Sean Rayford/Getty Images

Jeb Bush’s tax cut plan would cost the government $3.4 trillion in lost revenue, with 53 percent of the benefits going to the richest 1 percent of the population. The richest 1 percent casts more than 1 percent of the votes, but a lot less than 50 percent of the votes. So there’s a bit of a political problem here. Bush’s strategy, emulating his brother, is to try to mislead people about what’s going on.
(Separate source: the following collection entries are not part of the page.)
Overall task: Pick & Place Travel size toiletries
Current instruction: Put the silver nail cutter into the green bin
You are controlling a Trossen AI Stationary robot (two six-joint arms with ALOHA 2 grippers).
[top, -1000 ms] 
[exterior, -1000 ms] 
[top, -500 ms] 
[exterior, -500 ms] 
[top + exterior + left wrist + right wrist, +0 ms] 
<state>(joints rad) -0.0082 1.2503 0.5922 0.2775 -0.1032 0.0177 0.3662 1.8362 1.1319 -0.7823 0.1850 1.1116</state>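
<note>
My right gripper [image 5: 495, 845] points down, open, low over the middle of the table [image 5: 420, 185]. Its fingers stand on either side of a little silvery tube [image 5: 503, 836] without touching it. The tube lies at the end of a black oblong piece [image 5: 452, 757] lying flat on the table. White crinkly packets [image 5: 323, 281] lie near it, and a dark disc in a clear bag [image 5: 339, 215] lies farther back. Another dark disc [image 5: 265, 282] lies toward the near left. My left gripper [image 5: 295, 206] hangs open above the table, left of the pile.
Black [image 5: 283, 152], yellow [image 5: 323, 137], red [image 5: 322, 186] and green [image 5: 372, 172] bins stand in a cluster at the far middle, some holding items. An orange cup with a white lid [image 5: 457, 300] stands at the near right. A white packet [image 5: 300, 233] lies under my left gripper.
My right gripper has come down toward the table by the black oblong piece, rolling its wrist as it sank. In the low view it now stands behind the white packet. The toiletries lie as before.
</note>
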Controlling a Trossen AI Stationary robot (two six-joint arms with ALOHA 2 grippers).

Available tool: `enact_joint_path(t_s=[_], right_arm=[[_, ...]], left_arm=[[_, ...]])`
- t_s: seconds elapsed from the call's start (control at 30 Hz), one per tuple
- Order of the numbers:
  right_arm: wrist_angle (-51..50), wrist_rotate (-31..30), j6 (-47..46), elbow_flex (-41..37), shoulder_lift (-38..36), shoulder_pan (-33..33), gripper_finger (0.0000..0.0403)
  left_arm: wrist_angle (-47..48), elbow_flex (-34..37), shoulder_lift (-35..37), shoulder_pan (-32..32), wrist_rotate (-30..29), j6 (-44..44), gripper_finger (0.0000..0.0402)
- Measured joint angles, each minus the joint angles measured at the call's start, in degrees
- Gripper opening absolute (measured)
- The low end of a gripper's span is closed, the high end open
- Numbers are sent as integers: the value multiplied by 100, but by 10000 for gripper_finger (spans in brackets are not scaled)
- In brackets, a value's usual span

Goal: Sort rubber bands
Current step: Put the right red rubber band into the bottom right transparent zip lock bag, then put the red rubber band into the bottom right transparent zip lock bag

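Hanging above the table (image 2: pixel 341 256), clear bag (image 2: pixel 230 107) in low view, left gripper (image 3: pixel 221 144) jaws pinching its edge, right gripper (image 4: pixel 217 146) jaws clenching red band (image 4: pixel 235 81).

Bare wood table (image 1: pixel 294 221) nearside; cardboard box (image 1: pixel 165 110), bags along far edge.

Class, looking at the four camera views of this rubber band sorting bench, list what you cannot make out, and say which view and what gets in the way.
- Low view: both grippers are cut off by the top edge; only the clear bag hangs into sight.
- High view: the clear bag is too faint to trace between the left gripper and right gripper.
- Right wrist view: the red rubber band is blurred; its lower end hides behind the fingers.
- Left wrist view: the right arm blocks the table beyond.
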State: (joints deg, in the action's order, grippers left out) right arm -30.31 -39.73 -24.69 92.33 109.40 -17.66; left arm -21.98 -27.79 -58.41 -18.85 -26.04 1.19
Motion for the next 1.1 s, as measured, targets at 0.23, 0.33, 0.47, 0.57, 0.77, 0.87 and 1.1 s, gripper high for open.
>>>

But Fox News’s Chris Wallace did a pretty good job Sunday of pressing Bush on the question of why a tax plan tilted to the wealthy is a good idea. Rather than pointing to the 53 percent fact, Wallace inquired about the fact that a middle-class family will see a 2.9 percent increase in after-tax income, while a rich family will see an 11.6 percent increase. Bush insists that it’s nevertheless a tax cut for the middle class.

But Wallace presses him, insisting, “Forgive me, sir, but 2.9 seems like it’s less than 11.6,” forcing Bush into this revealing answer: “Tax cuts for everybody is going to generate a lot more for people who are paying more” — i.e. for the top 1 percent of the population — “I mean, that’s just the way it is.”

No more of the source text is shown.